Only the lines below from the one containing "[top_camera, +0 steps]" through the one containing "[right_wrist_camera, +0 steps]" belong in the answer, set down exactly, with the pictures left out.
:: STORED DATA
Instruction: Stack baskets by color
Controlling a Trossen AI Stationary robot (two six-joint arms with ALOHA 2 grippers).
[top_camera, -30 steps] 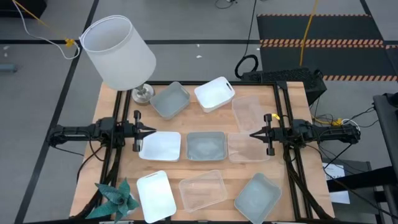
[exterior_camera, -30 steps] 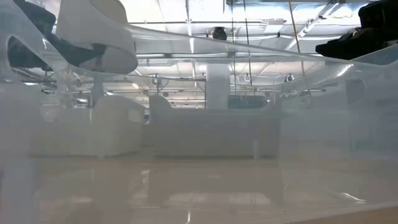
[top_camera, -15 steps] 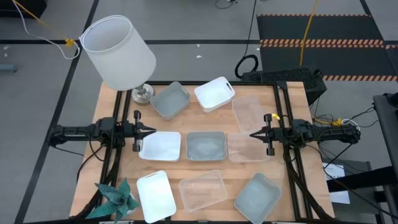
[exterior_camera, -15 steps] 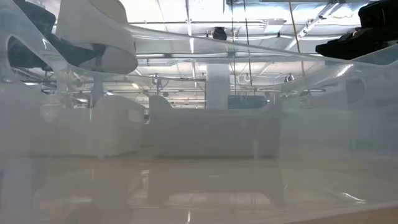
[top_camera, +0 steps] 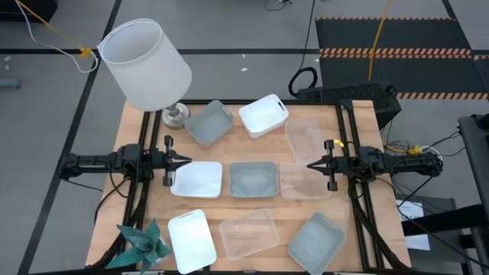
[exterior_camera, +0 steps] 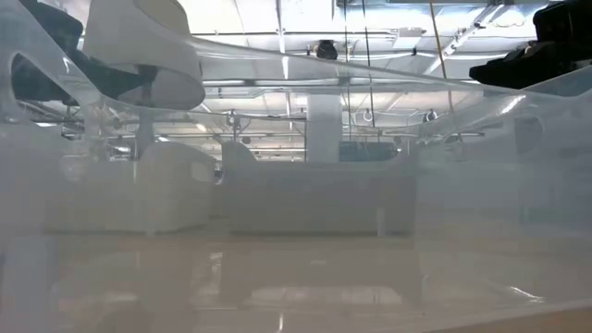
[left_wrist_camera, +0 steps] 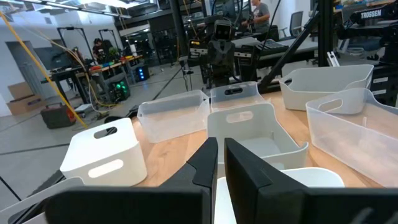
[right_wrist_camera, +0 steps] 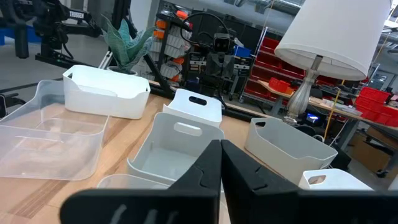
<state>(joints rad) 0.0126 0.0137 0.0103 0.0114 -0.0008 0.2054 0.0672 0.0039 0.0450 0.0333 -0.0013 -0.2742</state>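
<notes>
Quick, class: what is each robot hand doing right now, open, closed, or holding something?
Left hand: nearly closed, holding nothing, by the white plastic basket.
Right hand: closed, empty, over the clear plastic basket.

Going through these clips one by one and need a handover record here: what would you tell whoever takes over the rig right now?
Left pincer: nearly shut, empty, at the left edge of the middle white basket.
Right pincer: shut, empty, over the middle clear basket.
Baskets: nine, all separate on the table. Back row grey, white, clear; middle row white, grey, clear; front row white, clear, grey.
Done: nothing stacked.
Left: all three colour stacks.
</notes>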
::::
■ WRITTEN SOLUTION
[top_camera, +0 steps] 
[exterior_camera, +0 steps] 
[left_wrist_camera, +0 steps] 
[right_wrist_camera, +0 steps] 

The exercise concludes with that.